Iron salts may decrease the blood concentration of bisphophonates (for example, aldendronate, etidronate, risedronate, or tiludronate), cefdinir (Omnicef), deferiprone (Ferripox), dolutegravir (Tivicay), eltrombopag (Promacta), levothyroxine (Synthroid), quinolone antibiotics (for example, ciprofloxacin, levofloxacin), and tetracycline antibiotics. Antacids, H2-antagonists (for example, cimetidine, ranitidine, famotidine, or nizatidine), pancrelipase, and proton pump inhibitors (for example, omeprazole, lansoprazole, raberprazole, pantoprazole, or esomeprazole) may decrease the absorption of iron supplements.

liehater May 23, 2016, 4:42:23 PM

There are varying estimates of the risk of developing an atypical femoral fracture, but the risk seems to be around 1 person out of 10,000 people on treatment during the early part of therapy. All bisphosphonates can affect how the kidneys work and should not be taken by patients who have poor kidney function or kidney failure. There have been reports of people having an ache or pain, sometimes for several weeks or even months, before having an unusual break in the thigh bone.

Matteo Enna Nov 8, 2021, 5:09:55 AM

The first bisphosphonate (Fosamax, also known as alendronate) for the prevention and/or treatment of osteoporosis was approved for the U.S. market in 1995. Bisphosphonates are widely prescribed medications for the treatment and/or prevention of osteoporosis. Since that time, four bisphosphonate molecular entities (alendronate sodium, risedronate sodium, ibandronate sodium, and zoledronic […]

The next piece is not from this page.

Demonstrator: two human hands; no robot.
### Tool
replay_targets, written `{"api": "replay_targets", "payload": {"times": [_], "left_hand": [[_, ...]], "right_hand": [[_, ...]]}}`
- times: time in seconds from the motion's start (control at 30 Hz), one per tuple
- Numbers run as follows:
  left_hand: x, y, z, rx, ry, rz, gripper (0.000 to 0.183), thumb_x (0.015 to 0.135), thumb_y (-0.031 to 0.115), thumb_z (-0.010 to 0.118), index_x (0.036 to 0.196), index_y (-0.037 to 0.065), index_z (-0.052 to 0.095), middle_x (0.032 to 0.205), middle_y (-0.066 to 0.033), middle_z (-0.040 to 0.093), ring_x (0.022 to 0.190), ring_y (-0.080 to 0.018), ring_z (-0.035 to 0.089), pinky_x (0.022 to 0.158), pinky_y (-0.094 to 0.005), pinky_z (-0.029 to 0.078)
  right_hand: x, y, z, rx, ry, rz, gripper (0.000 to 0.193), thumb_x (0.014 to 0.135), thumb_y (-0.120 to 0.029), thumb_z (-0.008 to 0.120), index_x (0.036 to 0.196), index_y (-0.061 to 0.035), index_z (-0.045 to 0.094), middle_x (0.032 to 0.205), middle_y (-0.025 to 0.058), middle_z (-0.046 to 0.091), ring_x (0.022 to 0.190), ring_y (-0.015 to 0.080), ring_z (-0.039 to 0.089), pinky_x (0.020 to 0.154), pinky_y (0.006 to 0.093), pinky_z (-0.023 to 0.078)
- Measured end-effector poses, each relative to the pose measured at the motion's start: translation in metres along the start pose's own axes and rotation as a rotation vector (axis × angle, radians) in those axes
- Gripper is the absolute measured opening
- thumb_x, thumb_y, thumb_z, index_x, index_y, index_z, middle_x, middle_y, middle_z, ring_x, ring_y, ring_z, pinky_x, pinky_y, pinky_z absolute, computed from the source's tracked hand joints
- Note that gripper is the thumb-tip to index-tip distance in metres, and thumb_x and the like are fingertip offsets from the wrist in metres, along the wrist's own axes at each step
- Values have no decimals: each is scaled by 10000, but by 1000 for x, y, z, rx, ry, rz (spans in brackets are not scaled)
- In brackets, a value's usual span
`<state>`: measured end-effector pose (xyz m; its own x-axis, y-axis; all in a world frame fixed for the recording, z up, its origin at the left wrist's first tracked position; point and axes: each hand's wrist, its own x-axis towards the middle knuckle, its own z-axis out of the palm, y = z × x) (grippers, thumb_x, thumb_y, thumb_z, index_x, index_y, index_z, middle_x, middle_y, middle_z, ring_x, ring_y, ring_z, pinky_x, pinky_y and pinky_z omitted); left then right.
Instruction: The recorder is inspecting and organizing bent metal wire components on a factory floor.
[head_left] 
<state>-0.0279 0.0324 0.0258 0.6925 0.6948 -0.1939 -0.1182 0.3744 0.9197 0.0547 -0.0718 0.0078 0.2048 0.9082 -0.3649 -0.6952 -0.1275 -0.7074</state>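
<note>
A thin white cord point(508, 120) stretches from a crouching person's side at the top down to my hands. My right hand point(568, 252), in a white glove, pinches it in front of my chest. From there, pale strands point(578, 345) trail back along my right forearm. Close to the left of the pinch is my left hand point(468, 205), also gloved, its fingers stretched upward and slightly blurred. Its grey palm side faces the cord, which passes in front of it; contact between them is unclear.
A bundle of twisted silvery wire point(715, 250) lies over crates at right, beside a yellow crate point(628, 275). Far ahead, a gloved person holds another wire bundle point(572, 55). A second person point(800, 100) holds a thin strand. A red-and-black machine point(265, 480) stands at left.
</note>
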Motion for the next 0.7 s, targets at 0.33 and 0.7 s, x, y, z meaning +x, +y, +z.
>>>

dymocks building Jun 4, 2013, 3:37:27 AM

In addition, your doctor will most likely recommend that you take calcium and vitamin D supplements while taking bisphosphonates, since vitamin D helps your body to absorb calcium. Receive the Latest News from Johns Hopkins Rheumatology Join our mailing list to receive the latest news and updates from Johns Hopkins Rheumatology. In fact, studies have shown that alendronate (Fosamax) and risedronate (Actonel) can lower your risk of fractured vertebrae—bone segments that make up your spine—by 50%.

Yohan Dec 18, 2010, 10:13:02 PM

Your doctor will order laboratory tests before and during your treatment to be sure it is safe for you to take deferasirox and to see if you are developing these serious side effects. Keep all appointments with your doctor and the laboratory. The risk that you will develop severe bleeding in the stomach or intestines may be greater if you are taking any of the following medications: anticoagulants (blood thinners) such as warfarin (Coumadin); aspirin or other nonsteroidal anti-inflammatory medications (NSAIDs); certain medications to strengthen the bones including alendronate (Fosamax), etidronate (Didronel), ibandronate (Boniva), risedronate (Actonel), and tiludronate (Skelid); or oral steroids such as dexamethasone, methylprednisolone (Medrol), or prednisone. Deferasirox may cause serious or life-threatening damage to the kidneys or liver or severe bleeding in the stomach or intestines. The risk that you will develop these conditions is greater if you are elderly or if you have any of the following conditions: high risk myelodysplastic syndrome (a severe problem with the bone marrow that has a high risk of developing into cancer), a low level of platelets ( a type of blood cell that is needed to control bleeding), or kidney or liver disease.